Why is it that in the church, we do everything we can to silence these cries. We mask our pain and deny the soul permission to mourn what is meant to be mourned. We lead others away from the very positions of brokenness, poverty of spirit, and grief... that would align us to receive the holy salve, the divine blessedness of God, designed to touch the humble.

We have lost the light and understanding found only in a holy sorrow, a light that is beckoned by darkness.
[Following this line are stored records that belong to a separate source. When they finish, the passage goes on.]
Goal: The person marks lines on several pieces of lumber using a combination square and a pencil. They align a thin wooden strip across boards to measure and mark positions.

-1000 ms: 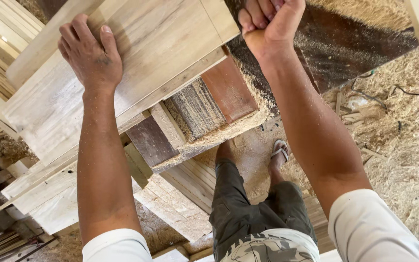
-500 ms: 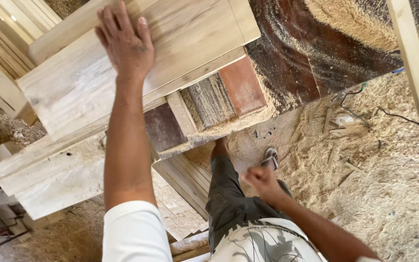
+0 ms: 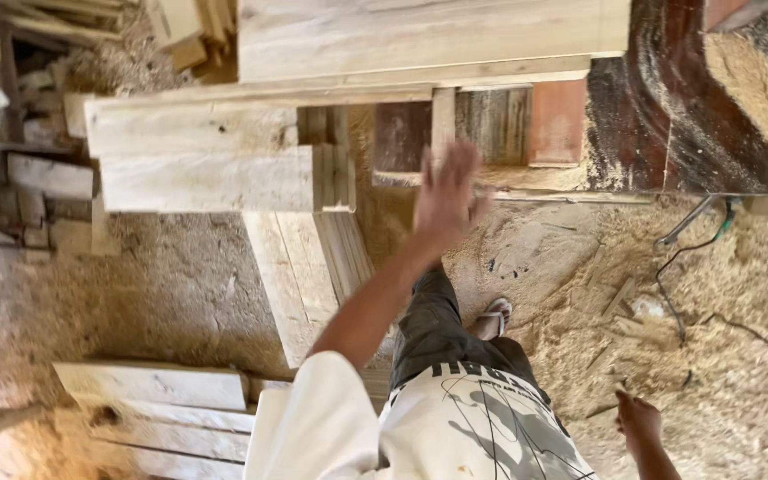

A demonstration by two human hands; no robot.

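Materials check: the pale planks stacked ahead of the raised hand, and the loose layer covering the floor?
Pale planks: looks like raw, unfinished sawn wood, matte with visible grain and squared ends. Floor layer: apparently sawdust and wood shavings, tan, granular, with scattered chips. The left hand is raised open before the stack, holding nothing.

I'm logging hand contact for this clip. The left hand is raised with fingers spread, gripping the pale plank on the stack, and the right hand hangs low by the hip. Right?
Not quite. In the head view the left hand is raised with fingers spread, but it grips nothing: it is open in the air, short of the pale plank. The right hand does hang low by the hip.
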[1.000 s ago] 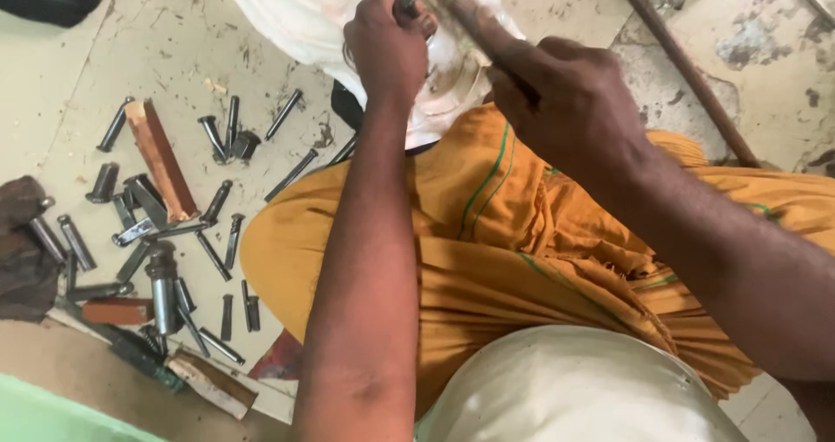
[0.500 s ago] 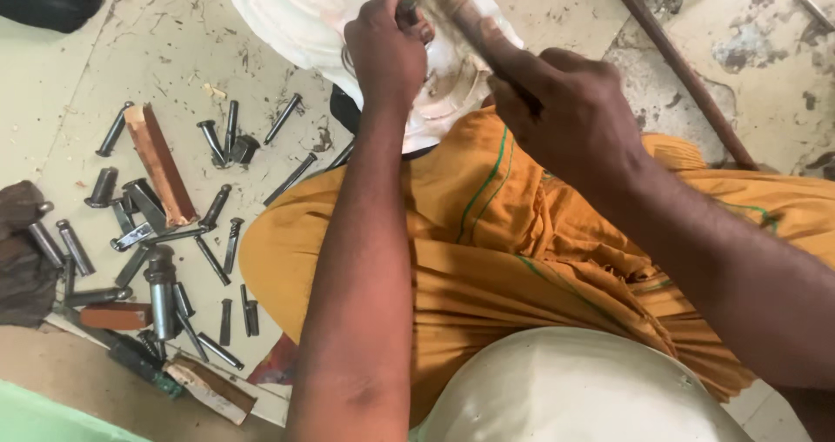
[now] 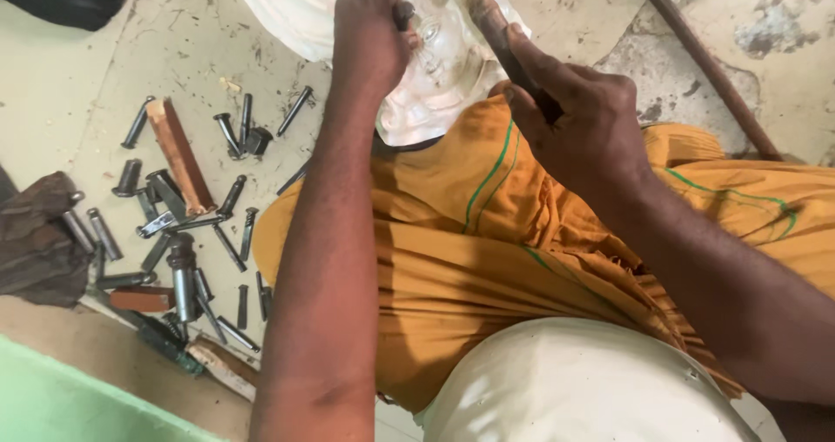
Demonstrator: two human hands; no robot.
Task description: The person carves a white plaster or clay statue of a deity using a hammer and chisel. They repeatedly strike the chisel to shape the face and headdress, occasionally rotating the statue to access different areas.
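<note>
A white carved stone piece (image 3: 435, 77) with a face-like relief lies at the top, against my lap. My left hand (image 3: 370, 33) is closed around a dark metal chisel (image 3: 404, 11) whose tip meets the white carving. My right hand (image 3: 583, 111) grips the wooden handle of a hammer (image 3: 487, 20) that slants up toward the top edge, its dark head just above the chisel. Orange cloth with green stripes (image 3: 487, 233) covers my legs below both hands.
Several dark metal chisels and punches (image 3: 183, 233) lie scattered on the pale floor at left, with a brown wooden block (image 3: 178, 155) among them. A brown rag (image 3: 35, 233) sits at the far left. A long rusty rod (image 3: 704, 59) runs along the upper right.
The view has shifted slightly. The hammer and my right hand have moved a little toward the chisel; my left hand stays on the chisel at the carving.
</note>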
Not a sorrow of the world that leads to death, but a sorrow that is according to the will of God, that produces a repentance without regret, leading to salvation. (2 Cor 7:8-10)

There is a season to mourn. It is a season, not a long-term commitment. But, in it's pain, there is a beauty. There is a birthplace of true light and understanding found only in the hollows of emptiness and loss.

Blessed are those who mourn, for they shall be comforted.  (Matt 5:4)

*Thank you to my small group for continually providing such nourishing discussions, enriching my understanding as we delve into the depths of God's Word in the beatitudes.